- [WHAT NEEDS TO BE DONE]:
Using the listing below, report each line holding the string "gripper".

- Opening Delimiter -

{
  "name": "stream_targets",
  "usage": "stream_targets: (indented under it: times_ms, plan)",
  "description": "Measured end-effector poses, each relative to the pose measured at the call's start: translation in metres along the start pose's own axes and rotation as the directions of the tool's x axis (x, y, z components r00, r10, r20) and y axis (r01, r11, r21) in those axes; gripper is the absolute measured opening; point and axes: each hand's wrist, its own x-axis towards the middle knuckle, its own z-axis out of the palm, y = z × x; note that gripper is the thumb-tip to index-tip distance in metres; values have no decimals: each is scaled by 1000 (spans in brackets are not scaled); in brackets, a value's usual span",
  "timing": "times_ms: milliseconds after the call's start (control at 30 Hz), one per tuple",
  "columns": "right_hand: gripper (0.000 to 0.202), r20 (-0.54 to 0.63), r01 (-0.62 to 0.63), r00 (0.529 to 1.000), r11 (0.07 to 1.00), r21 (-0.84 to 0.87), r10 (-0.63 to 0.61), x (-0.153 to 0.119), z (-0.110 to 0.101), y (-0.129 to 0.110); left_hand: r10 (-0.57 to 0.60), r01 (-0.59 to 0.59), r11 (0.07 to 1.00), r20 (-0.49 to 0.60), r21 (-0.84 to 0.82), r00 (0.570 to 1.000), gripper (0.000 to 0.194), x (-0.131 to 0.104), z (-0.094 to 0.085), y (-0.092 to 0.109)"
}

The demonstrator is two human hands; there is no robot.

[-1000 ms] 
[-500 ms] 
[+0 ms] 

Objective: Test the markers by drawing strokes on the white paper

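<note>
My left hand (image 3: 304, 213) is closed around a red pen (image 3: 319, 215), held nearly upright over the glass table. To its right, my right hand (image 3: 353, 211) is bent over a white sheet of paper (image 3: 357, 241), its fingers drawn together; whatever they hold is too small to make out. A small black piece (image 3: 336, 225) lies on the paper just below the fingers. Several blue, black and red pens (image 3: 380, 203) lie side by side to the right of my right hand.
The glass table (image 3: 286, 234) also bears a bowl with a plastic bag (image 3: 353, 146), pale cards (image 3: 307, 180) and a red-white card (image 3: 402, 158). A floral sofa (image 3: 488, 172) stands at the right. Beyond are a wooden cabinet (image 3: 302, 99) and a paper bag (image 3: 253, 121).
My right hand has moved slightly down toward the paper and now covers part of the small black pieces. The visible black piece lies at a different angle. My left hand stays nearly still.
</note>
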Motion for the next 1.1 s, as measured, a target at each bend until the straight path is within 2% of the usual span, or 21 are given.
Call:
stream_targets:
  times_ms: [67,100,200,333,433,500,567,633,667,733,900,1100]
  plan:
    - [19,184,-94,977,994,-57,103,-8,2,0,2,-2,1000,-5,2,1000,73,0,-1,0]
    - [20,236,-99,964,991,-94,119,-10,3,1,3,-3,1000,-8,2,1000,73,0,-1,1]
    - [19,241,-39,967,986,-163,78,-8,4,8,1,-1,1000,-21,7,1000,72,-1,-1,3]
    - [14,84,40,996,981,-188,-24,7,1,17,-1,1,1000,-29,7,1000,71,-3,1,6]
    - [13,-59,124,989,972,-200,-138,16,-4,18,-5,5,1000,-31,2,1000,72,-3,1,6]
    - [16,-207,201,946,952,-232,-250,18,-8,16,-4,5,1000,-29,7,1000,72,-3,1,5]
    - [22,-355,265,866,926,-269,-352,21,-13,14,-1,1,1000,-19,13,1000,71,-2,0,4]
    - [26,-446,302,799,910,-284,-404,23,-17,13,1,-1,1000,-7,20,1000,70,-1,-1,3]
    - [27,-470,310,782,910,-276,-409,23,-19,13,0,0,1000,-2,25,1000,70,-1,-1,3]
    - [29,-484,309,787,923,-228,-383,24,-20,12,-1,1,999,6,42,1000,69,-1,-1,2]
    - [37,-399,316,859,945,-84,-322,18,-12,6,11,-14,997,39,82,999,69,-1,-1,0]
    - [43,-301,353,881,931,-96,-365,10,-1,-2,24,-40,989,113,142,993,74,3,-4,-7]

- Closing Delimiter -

- [EXERCISE ANSWER]:
  "description": "Measured end-effector poses, each relative to the pose measured at the call's start: translation in metres along the start pose's own axes and rotation as the directions of the tool's x axis (x, y, z components r00, r10, r20) and y axis (r01, r11, r21) in those axes; gripper is the absolute measured opening; point and axes: each hand's wrist, its own x-axis towards the middle knuckle, its own z-axis out of the palm, y = z × x; note that gripper is the thumb-tip to index-tip distance in metres; values have no decimals: each is scaled by 1000 (spans in brackets are not scaled); in brackets, a value's usual span",
  "columns": "right_hand: gripper (0.000 to 0.202), r20 (-0.54 to 0.63), r01 (-0.62 to 0.63), r00 (0.529 to 1.000), r11 (0.07 to 1.00), r21 (-0.84 to 0.87), r10 (-0.63 to 0.61), x (-0.153 to 0.119), z (-0.110 to 0.101), y (-0.129 to 0.110); left_hand: r10 (-0.57 to 0.60), r01 (-0.59 to 0.59), r11 (0.07 to 1.00), r20 (-0.49 to 0.60), r21 (-0.84 to 0.82), r00 (0.570 to 1.000), gripper (0.000 to 0.194), x (-0.131 to 0.104), z (-0.094 to 0.085), y (-0.092 to 0.109)"

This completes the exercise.